Case A 40-year-old male with depression, post-traumatic stress disorder, and chronic pain presents with somnolence and a respiratory rate of 10 breaths per minute that responded to naloxone in the field. The patient’s outpatient prescriptions include sertraline, prazosin, and as-needed hydrocodone. The urine drug screen (UDS) is positive for opiates and benzodiazepines.
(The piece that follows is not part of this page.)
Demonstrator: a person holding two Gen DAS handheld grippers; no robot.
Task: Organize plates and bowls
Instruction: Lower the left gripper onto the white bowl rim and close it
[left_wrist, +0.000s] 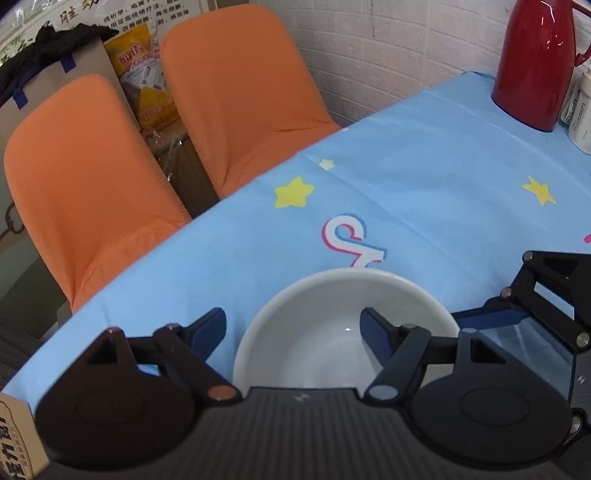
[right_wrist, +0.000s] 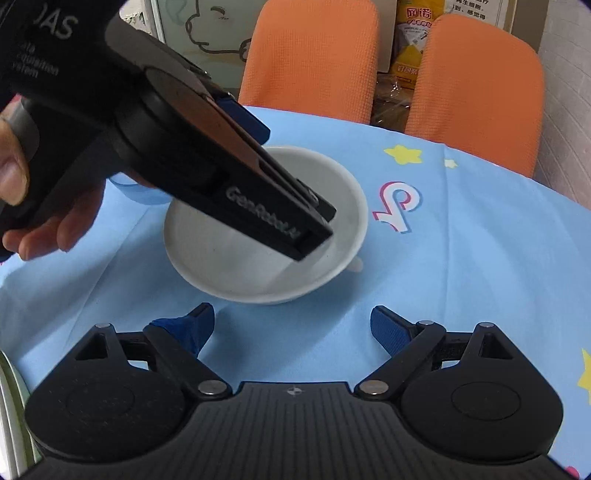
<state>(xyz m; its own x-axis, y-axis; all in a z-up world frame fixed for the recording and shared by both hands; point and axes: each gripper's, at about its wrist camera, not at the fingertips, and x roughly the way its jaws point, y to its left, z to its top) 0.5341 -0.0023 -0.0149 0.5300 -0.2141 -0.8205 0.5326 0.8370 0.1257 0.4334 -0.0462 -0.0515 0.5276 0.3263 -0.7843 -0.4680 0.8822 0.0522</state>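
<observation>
Fingers (left_wrist: 373, 325) of the left gripper (left_wrist: 293, 326) spread wide across the white bowl's (left_wrist: 332, 295) rim, gripping nothing; the right gripper (right_wrist: 291, 325) gapes empty nearby. Bowl sits on the blue-clothed surface (left_wrist: 424, 177). Glazed ceramic looks rigid, slippery, breakable; pinch the rim wall.

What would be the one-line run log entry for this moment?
left gripper: open, straddling bowl rim | right gripper: open, empty, near bowl | bowl: upright on tablecloth
</observation>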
Brief overview Although UDS is commonly ordered and easy to perform, interpretation isn’t straightforward and misinterpretation is common.1 Toxicology literature cites significant limitations to the UDS, both diagnostic and management-related.2 The simplicity of “positive” and “negative” can mislead clinicians into overlooking other clinical scenarios that can fall into those two categories. This has significant implications for medical diagnosis and decisions.
The UDS is frequently used in the acute care setting. Emergency department (ED) clinicians may use the UDS in the initial assessment of patients presenting with a severe overdose, acute encephalopathy, psychosis, and other toxidromes. Hospitalists safely transition patients from their early management of a suspected overdose back to the outpatient setting through careful medication reconciliation and the diagnosis of substance use disorders. Hospitalists also work collaboratively with outpatient prescribing clinicians regarding the ongoing prescription of opioids or sedative-hypnotic drugs. Therefore, it is important to understand the diagnostic characteristics and interpretation of the UDS to make the best possible clinical decisions for the patient.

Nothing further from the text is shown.